Peter Mansoor concluded his overview of NATO by writing, “fear of Russian revanchism has served as inspiration for the maintenance of a healthy military relationship among NATO allies… a pivotal, stabilizing role in European security, and will continue to do so for the foreseeable future.”

Umm. How foreseeable is that the future—one year, one decade, one century? While Peter wrote in the conventional geopolitical jargon that befits a professor, he revealed his warrior’s heart. That is, it was Col. Peter Mansoor who commanded an armored brigade in urban combat against both al-Qaeda and Shiite fanatics.

Regrettably, NATO is less stalwart than Peter projects. Peter noted that Putin “spooked the new NATO member states in Eastern Europe.” That is true; but no NATO nation has offered arms for Ukraine to defend itself against the naked Russian invasion. Peter then, more sanguinely, observed that this “led to commitments of NATO forces in the Baltic States and Poland.”

Umm. That was too optimistic. Today, the Baltic States and Poland are as unnerved by President Obama as by President Putin. For 75 years, European security has been undergirded by American resolve, concerning which NATO Secretary General Stoltenberg has recently expressed unease. NATO. As the leaders of the Baltic States and Poland repeatedly and diplomatically point out, Mr. Obama has been careful not to commit to deploy in an exercise either substantial American forces or anti-missile systems to their states.

The retort can be that the truly strong do not have to indulge in symbolism. But which NATO countries have the real sinew of force below the bluster of rhetoric? NATO Europe continues to cut its defense budgets and atrophy its military muscle. Where is America in relation to NATO? Are we mutually developing the same types of forces to deter and, if challenged, to win the next war?

Of course not. Most European nations devote less than two percent to defense. In 2009, Marine General James Mattis relinquished command of “NATO Transformation” to a French general. This signaled that American military leaders evaluated the European force structure as impossibly secondary, lacking the resources to remain modern. Even Great Britain must deploy American aircraft on board its crown carrier, HMS Queen Elizabeth. The cause is penury.

In America, the Defense budget is robust. But as the commander-in-chief, President Obama has set a steady course of reducing American military commitments and global leadership. His message is to do less with less. He has shown indifference bordering on outright skepticism about America ever again going to war, once he has extricated us from Afghanistan and Iraq. Beyond that, there seems to be no threat. He has gone through three secretaries of defense who left without a kind word for his stewardship.

Putin forcefully rearranged national borders and fealties, and NATO—both America and Europe—acceded without resort to force or support for Ukraine. If that is the end of Putin’s ambitions, all will be forgotten in a few years.

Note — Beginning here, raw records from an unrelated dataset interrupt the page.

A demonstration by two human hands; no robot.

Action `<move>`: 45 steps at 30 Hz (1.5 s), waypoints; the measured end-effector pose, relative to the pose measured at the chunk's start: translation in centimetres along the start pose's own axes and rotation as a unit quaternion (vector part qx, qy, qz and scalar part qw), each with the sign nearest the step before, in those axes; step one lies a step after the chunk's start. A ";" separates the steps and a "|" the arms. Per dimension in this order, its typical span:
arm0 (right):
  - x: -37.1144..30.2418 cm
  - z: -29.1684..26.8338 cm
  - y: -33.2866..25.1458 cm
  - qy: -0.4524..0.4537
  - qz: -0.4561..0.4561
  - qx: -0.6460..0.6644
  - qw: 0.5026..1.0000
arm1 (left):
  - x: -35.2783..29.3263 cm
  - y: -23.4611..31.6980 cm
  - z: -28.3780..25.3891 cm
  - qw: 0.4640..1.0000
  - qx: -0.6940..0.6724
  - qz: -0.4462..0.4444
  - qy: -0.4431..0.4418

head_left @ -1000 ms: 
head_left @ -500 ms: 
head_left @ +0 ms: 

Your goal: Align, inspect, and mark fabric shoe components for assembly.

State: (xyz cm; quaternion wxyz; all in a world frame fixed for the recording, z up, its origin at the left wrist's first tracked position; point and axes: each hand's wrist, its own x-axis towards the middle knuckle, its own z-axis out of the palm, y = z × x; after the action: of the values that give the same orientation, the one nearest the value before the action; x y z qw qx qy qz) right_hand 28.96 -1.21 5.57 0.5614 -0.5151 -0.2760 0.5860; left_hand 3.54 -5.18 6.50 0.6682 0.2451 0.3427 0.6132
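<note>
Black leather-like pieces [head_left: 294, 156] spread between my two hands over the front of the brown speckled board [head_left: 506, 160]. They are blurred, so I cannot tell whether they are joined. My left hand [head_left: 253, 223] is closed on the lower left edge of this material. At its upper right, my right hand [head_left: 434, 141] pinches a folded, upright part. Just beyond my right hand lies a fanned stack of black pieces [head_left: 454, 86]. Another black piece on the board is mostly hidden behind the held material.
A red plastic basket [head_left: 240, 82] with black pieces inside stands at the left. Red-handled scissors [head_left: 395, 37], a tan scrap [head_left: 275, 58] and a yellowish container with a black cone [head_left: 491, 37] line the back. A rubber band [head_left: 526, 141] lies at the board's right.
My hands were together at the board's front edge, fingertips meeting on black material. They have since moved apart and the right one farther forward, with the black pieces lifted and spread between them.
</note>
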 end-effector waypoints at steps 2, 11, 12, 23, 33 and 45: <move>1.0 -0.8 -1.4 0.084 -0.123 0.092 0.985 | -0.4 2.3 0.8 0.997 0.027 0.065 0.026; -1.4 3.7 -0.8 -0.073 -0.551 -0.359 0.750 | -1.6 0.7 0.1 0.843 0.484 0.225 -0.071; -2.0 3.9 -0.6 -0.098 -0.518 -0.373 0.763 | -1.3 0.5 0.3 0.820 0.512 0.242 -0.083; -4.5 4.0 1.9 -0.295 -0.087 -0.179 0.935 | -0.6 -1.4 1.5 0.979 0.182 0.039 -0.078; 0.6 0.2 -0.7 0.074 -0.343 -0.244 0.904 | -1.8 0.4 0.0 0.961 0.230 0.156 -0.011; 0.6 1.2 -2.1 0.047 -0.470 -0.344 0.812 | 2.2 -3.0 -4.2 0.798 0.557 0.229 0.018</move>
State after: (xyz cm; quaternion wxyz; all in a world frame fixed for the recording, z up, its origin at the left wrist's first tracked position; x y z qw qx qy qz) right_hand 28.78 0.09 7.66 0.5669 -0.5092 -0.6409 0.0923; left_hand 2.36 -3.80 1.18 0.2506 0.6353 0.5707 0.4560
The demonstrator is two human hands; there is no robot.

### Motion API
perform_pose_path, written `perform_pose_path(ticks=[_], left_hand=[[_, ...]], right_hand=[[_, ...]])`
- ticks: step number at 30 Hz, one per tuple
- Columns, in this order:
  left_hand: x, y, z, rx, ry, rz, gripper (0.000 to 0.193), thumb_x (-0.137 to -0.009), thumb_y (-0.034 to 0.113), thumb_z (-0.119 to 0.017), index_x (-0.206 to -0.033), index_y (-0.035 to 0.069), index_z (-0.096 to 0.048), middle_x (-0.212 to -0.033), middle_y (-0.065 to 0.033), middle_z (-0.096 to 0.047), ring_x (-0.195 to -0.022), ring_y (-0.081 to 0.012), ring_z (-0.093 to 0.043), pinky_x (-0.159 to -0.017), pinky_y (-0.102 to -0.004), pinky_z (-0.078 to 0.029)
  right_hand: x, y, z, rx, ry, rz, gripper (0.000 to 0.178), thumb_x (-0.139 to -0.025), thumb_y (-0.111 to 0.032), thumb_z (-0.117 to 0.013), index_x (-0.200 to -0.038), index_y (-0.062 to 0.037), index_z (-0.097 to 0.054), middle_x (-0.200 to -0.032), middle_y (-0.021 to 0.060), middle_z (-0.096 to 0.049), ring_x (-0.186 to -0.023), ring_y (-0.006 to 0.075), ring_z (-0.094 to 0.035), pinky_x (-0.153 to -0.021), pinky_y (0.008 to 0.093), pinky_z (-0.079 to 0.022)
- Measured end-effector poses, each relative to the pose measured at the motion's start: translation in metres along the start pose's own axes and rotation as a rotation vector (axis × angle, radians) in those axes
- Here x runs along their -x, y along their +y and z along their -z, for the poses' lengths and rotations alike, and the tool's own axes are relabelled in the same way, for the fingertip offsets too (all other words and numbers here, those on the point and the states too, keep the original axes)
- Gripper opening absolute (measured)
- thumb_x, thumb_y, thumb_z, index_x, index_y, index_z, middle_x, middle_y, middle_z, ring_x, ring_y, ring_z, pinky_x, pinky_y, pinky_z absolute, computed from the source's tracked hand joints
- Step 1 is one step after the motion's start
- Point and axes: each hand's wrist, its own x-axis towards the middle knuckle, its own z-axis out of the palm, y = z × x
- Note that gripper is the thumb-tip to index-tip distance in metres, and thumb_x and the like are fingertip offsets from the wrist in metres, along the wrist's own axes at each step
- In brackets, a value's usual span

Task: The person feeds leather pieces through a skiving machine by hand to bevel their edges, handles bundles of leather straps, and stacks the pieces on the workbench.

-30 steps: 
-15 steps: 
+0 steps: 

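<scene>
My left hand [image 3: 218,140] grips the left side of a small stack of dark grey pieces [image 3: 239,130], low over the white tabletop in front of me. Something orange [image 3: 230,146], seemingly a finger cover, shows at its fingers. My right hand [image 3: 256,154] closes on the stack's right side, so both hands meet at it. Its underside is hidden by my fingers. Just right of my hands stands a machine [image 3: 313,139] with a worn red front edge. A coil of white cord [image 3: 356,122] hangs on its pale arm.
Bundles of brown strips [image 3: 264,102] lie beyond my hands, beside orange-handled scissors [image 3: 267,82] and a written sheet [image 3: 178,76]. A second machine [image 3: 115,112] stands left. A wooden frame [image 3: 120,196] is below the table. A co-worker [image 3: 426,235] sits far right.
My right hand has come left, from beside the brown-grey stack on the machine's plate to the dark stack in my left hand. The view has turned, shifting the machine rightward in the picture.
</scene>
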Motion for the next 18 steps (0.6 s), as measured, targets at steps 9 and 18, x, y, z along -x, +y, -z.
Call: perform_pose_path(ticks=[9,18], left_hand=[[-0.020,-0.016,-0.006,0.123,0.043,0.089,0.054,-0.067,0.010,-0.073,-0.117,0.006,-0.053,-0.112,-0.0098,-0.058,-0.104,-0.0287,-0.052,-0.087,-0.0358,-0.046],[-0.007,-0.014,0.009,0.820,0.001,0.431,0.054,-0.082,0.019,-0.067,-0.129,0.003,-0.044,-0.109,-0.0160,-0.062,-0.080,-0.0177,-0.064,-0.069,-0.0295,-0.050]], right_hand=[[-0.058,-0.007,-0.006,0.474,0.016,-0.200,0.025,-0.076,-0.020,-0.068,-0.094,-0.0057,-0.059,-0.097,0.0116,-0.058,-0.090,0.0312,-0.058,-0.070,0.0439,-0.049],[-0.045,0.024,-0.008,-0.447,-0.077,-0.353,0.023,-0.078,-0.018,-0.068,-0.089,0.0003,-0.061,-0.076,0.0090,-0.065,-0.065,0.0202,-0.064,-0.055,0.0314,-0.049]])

Meanwhile, in the Middle East, a massive thunderstorm is gathering. The Obama administration has turned a blind eye to the Islamist State in Syria and Iraq. If ISIS ceases beheading Westerners, the U.S. and NATO may stay uninvolved, allowing ISIS to consolidate its revolution into a de facto state, as did the Shiite clerics in Iran in 1979.

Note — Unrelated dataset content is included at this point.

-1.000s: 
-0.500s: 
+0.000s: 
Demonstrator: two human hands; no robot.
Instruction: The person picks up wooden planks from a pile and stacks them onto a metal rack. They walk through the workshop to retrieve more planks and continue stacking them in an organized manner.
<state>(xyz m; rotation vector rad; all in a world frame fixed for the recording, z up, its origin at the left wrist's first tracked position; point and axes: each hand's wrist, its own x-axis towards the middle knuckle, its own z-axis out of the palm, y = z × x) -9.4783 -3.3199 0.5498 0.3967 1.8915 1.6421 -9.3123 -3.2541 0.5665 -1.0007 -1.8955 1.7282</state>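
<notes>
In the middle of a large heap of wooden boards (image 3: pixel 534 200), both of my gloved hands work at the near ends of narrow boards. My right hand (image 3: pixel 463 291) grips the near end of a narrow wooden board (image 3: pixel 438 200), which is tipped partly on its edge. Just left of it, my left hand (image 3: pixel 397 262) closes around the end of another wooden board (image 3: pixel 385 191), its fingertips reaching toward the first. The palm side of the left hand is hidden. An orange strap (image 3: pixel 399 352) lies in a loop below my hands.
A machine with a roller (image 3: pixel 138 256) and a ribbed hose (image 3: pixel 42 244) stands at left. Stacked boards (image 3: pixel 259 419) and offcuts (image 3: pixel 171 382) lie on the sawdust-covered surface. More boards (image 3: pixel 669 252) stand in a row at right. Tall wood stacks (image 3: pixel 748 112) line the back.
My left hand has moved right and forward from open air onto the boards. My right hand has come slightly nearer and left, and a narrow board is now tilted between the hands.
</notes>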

Alternatively, the next American president could commit to war. In that case, undoubtedly NATO Europe will contribute special forces and some aircraft. In any war, American generals will accede authoritative positions and courtesies to NATO European militaries of any size. Allies are essential for the advancement of a civilized world with a global set of restraining rules and protocols.

Peter Mansoor is correct in arguing that NATO plays “a pivotal, stabilizing role in European security.” However, the reason is that the threats are peripheral, not that the will of the alliance is iron. All European NATO countries know the underlying truth; they have chosen to play a lesser, supporting role in their own defense. Only America has the sheer bulk, ingenuity, and determination to hold intact Western civilization for another what… three years, three decades, or three centuries? We have no way of predicting. The trends are not definitive, to put it charitably.